Below are entries; copy exactly the lines from the one with "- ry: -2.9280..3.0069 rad" through the one with "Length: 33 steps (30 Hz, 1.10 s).", both included, and leave out the rest.

● **Study material**
※

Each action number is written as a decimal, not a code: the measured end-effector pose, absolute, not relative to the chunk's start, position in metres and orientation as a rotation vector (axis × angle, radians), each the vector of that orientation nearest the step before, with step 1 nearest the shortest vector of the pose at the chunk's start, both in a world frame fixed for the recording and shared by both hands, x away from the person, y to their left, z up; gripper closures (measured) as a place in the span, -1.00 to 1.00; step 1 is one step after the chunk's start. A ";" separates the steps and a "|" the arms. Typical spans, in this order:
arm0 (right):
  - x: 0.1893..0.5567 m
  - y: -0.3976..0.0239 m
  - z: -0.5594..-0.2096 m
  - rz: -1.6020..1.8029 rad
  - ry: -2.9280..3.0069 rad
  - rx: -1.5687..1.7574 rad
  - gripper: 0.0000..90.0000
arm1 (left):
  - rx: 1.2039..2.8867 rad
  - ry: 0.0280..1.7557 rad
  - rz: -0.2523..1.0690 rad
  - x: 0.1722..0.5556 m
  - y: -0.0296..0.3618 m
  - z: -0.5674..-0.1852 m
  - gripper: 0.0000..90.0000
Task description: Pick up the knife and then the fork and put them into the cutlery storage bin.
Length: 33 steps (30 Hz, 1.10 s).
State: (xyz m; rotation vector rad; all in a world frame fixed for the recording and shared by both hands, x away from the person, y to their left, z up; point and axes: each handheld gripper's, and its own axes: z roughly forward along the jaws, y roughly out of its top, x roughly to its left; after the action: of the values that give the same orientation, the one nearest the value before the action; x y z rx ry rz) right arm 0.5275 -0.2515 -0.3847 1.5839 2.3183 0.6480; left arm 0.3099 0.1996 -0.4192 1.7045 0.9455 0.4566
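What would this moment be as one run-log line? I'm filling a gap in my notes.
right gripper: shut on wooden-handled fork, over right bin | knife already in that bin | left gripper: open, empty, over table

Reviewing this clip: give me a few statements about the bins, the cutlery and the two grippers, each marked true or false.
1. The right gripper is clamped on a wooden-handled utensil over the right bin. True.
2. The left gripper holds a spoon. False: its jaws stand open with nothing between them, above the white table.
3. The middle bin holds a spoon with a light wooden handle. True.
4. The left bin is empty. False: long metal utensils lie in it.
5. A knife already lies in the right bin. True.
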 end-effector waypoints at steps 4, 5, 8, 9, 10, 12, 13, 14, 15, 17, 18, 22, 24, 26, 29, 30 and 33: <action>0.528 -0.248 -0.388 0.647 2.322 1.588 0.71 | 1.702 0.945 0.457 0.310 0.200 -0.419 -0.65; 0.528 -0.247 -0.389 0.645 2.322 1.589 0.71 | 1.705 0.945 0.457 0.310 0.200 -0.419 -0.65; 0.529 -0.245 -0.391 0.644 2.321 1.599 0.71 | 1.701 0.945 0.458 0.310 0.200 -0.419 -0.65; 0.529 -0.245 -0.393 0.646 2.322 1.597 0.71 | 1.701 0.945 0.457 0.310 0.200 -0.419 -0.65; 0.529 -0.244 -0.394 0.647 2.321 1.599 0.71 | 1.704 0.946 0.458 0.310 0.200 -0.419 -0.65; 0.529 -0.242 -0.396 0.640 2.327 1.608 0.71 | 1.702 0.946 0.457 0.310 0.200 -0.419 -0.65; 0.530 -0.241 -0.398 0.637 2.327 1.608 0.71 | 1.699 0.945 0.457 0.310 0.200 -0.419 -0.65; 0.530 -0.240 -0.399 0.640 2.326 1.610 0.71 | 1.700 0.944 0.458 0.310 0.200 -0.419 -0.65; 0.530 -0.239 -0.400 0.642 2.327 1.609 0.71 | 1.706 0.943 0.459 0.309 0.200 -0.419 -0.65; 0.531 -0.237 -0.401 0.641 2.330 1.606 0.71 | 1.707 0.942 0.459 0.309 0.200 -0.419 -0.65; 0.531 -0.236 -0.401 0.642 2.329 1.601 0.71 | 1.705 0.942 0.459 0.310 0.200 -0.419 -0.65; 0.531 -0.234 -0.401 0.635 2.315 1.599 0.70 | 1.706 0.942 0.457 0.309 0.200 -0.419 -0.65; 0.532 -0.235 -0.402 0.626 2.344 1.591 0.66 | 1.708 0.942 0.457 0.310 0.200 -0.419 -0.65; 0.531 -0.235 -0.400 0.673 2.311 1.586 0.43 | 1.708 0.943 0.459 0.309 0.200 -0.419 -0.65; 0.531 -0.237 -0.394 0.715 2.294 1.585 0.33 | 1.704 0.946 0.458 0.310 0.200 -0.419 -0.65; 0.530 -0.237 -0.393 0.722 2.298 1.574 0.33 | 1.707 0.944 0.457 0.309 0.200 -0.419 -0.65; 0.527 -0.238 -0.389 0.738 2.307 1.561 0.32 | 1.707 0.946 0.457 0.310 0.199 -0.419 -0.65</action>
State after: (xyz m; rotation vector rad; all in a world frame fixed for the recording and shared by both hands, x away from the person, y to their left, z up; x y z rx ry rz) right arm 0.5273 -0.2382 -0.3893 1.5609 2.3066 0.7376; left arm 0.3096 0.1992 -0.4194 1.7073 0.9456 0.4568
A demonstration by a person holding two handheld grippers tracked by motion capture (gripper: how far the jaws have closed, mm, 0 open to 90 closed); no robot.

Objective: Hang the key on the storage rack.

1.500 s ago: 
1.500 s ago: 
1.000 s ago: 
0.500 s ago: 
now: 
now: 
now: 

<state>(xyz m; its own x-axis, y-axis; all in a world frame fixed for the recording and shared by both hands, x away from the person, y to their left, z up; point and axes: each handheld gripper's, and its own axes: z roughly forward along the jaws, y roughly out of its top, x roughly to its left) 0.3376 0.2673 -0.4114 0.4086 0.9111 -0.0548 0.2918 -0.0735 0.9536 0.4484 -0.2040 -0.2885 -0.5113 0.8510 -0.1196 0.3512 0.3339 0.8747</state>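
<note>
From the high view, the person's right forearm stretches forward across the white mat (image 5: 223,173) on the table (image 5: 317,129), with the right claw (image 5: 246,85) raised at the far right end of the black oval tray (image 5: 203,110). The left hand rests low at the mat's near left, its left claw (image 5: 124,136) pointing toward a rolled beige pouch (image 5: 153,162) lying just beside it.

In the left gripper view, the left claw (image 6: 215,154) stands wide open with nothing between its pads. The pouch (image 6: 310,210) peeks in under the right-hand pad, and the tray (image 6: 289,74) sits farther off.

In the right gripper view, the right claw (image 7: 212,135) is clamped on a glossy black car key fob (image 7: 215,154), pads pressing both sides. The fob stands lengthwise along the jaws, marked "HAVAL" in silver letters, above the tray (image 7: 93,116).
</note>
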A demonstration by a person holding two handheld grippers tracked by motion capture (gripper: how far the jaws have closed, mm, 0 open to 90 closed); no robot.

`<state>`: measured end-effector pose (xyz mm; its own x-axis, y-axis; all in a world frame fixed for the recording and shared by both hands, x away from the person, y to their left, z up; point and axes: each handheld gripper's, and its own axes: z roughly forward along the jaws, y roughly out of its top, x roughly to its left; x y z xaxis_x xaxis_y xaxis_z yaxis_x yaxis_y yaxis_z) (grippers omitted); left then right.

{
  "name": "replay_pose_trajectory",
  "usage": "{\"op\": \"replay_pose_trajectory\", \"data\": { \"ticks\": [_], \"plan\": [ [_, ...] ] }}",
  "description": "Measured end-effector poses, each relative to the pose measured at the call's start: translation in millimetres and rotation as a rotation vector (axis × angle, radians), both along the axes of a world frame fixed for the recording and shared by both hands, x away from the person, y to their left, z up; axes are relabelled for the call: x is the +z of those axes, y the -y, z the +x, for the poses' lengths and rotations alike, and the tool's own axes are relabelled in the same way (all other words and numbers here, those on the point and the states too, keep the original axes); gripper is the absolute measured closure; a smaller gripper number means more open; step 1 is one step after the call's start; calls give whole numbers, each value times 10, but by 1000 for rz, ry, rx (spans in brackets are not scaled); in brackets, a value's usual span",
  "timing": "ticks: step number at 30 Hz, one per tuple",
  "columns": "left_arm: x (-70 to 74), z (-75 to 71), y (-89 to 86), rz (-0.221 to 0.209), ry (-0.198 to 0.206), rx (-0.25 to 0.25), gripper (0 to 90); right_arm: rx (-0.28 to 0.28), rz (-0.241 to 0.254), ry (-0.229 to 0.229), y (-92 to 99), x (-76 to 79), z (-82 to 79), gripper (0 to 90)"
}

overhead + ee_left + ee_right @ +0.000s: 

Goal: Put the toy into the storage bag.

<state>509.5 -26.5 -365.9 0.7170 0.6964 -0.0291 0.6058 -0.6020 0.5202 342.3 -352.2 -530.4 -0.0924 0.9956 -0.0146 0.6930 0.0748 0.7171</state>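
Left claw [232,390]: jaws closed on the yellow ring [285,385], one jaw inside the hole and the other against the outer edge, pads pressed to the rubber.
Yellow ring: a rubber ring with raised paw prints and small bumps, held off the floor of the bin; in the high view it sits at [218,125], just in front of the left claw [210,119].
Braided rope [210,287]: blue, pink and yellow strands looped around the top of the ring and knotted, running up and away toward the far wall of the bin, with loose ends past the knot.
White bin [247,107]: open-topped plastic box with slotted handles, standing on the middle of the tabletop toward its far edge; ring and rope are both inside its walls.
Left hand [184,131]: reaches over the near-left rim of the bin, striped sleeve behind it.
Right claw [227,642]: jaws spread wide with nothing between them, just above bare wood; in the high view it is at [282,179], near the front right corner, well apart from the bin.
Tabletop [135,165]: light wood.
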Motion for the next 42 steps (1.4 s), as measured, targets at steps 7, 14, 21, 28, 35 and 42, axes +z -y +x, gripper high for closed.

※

● **Answer space**
  - ry: -2.9280..3.0069 rad
  - rx: -1.5687..1.7574 rad
  - gripper: 0.0000..90.0000
arm1 (left):
  - rx: 1.2039..2.8867 rad
  - ry: 0.0280..1.7557 rad
  - rz: -0.2523..1.0690 rad
  - x: 0.1722..0.5556 m
  - y: -0.0296..0.3618 m
  - z: -0.5674..-0.1852 m
  - gripper: 0.0000..90.0000
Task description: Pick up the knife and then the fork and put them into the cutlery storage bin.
Length: 33 steps (30 Hz, 1.10 s).

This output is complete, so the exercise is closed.